◆ **DIRECTIONS FOR THIS TASK**
When you find the line with "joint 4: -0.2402" among the records below, reproduce it and each line after it exactly, ending with the line with "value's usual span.".

◆ **GIVEN DATA**
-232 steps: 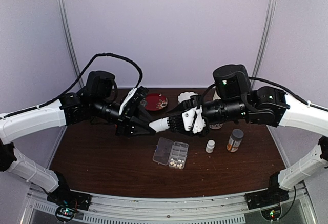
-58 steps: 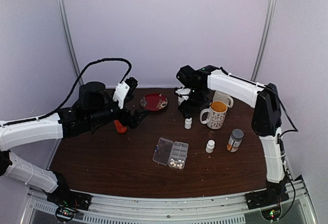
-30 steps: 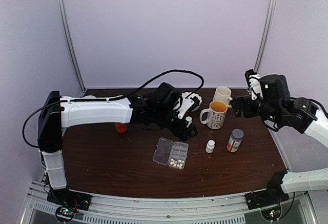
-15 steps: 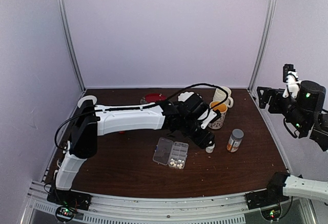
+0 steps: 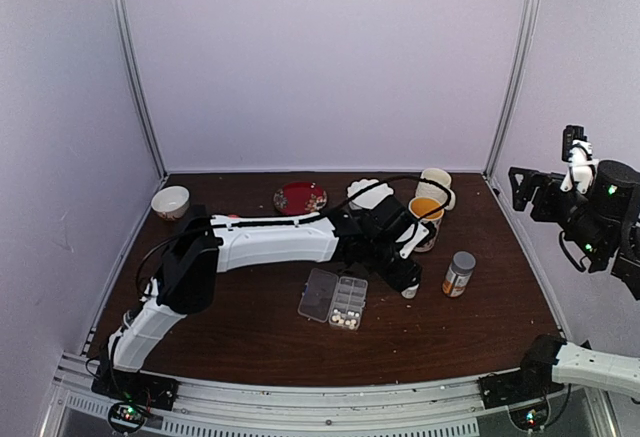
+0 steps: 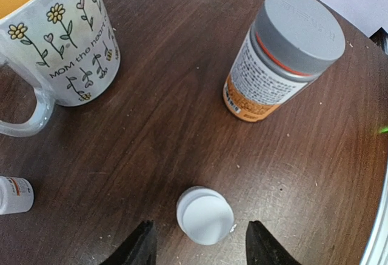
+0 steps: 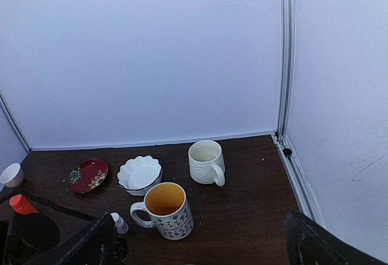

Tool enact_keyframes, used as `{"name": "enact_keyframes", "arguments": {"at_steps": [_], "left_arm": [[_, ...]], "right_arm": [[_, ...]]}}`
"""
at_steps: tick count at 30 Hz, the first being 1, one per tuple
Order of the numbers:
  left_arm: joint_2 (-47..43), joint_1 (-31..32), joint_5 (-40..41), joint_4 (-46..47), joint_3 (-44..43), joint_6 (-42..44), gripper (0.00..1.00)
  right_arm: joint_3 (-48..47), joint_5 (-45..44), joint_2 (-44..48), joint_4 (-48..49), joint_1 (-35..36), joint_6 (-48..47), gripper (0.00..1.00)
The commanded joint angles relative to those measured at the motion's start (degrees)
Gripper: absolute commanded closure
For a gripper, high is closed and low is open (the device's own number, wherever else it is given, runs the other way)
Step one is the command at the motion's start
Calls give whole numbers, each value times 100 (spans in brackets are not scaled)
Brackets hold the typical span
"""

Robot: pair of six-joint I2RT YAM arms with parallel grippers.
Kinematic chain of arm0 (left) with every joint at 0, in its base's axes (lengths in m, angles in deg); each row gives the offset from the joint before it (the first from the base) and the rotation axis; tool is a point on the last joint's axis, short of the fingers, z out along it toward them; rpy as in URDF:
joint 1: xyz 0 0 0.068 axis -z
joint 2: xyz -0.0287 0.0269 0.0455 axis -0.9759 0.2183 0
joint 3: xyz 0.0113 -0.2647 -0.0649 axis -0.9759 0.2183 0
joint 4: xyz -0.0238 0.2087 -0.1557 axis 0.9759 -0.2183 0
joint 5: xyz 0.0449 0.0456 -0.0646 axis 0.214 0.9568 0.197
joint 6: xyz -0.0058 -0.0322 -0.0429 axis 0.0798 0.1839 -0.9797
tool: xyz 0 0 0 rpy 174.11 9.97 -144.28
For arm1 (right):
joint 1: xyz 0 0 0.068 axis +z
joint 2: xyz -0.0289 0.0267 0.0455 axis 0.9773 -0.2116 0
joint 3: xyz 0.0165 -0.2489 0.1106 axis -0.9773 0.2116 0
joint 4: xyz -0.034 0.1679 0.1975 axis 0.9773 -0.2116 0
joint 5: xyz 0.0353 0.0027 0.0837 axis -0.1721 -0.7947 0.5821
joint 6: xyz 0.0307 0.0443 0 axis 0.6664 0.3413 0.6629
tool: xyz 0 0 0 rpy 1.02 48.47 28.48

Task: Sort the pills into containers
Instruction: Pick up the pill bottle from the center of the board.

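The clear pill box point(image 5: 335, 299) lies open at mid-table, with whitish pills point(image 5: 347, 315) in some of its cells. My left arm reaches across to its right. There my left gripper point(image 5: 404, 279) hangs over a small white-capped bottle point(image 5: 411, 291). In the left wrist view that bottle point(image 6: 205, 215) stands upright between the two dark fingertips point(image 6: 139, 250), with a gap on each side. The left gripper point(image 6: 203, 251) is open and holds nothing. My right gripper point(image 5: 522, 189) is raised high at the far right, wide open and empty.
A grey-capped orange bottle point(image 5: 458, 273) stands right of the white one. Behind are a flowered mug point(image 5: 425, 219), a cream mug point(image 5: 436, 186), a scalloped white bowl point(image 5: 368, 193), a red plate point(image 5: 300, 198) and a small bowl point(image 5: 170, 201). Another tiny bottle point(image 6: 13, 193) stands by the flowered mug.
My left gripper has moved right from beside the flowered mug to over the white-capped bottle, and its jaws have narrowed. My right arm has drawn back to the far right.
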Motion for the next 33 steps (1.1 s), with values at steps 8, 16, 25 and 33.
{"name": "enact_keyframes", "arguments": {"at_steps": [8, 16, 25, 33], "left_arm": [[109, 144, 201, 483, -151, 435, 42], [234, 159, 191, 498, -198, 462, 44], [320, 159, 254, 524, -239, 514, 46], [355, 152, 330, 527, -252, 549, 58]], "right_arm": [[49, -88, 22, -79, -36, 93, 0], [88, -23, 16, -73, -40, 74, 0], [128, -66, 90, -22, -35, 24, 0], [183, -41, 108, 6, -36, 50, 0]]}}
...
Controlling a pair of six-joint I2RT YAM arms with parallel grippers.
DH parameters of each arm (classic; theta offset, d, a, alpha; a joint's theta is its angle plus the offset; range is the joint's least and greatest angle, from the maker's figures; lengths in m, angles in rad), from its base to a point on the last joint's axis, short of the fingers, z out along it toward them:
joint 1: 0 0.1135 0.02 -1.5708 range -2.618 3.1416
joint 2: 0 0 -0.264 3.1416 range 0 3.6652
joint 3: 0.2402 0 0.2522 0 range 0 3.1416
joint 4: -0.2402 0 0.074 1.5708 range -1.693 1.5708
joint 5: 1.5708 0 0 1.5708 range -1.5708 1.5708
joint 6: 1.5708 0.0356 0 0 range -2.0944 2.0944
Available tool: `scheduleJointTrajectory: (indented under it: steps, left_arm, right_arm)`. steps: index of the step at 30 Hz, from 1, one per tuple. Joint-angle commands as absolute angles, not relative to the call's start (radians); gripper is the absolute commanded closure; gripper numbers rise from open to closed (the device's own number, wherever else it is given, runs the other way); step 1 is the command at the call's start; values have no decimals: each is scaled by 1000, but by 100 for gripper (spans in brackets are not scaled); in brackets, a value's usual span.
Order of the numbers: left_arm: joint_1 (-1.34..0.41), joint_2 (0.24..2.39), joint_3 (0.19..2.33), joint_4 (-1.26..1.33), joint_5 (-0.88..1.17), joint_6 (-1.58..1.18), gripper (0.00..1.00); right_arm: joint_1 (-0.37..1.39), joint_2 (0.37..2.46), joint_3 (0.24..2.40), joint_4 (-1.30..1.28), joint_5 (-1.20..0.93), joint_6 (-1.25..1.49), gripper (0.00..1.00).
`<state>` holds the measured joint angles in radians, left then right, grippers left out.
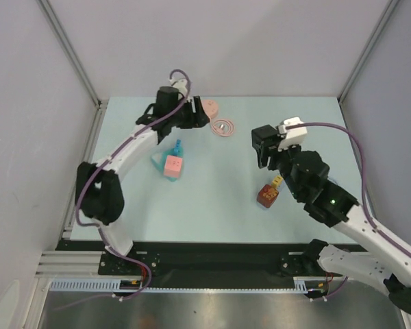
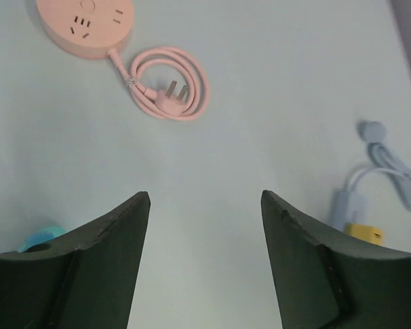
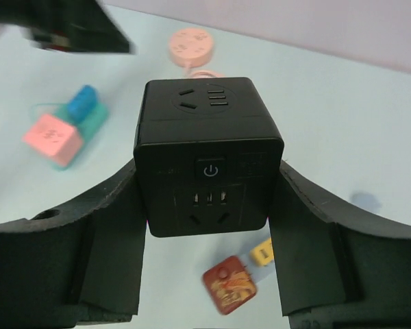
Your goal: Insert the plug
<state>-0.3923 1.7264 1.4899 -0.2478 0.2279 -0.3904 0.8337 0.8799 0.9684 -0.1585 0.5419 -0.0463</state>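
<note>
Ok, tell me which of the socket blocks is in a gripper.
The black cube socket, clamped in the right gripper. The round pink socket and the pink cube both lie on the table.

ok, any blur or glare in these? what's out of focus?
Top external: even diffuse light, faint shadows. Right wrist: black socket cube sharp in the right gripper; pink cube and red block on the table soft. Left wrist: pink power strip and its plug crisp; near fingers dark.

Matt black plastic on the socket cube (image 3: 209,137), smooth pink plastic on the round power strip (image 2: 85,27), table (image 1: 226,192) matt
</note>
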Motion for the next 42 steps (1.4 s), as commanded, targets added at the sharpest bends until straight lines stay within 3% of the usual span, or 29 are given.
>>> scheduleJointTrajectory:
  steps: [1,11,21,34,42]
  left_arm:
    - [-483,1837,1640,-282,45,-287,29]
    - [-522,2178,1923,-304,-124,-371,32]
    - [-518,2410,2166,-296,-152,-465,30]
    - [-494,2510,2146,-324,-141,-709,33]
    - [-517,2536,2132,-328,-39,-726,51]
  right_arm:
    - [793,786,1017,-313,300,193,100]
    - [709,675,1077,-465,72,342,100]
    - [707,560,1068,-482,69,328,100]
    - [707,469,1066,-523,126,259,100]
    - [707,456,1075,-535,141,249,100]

◆ **ANSWER TO THIS PROBLEM**
joint 4: -0.2402 0 0.074 1.5708 range -1.693 1.5708
joint 5: 1.5708 0 0 1.5708 range -1.5708 1.5708
joint 6: 1.5708 0.0356 0 0 range -2.0944 2.0944
Available tool: `scheduleJointTrajectory: (indented under it: steps, left_arm, right_arm)`. steps: index of the step at 30 Hz, from 1, one per tuple. Joint-angle commands as absolute angles, not relative to the call's start (radians); gripper is the absolute commanded closure; gripper numbers rise from open to closed (the device's own number, wherever else it is given, runs the other way); step 1 is the command at the call's start; values have no decimals: each is scaled by 1000, but by 100 for gripper (spans in brackets are not scaled); in brackets, a value's usual span.

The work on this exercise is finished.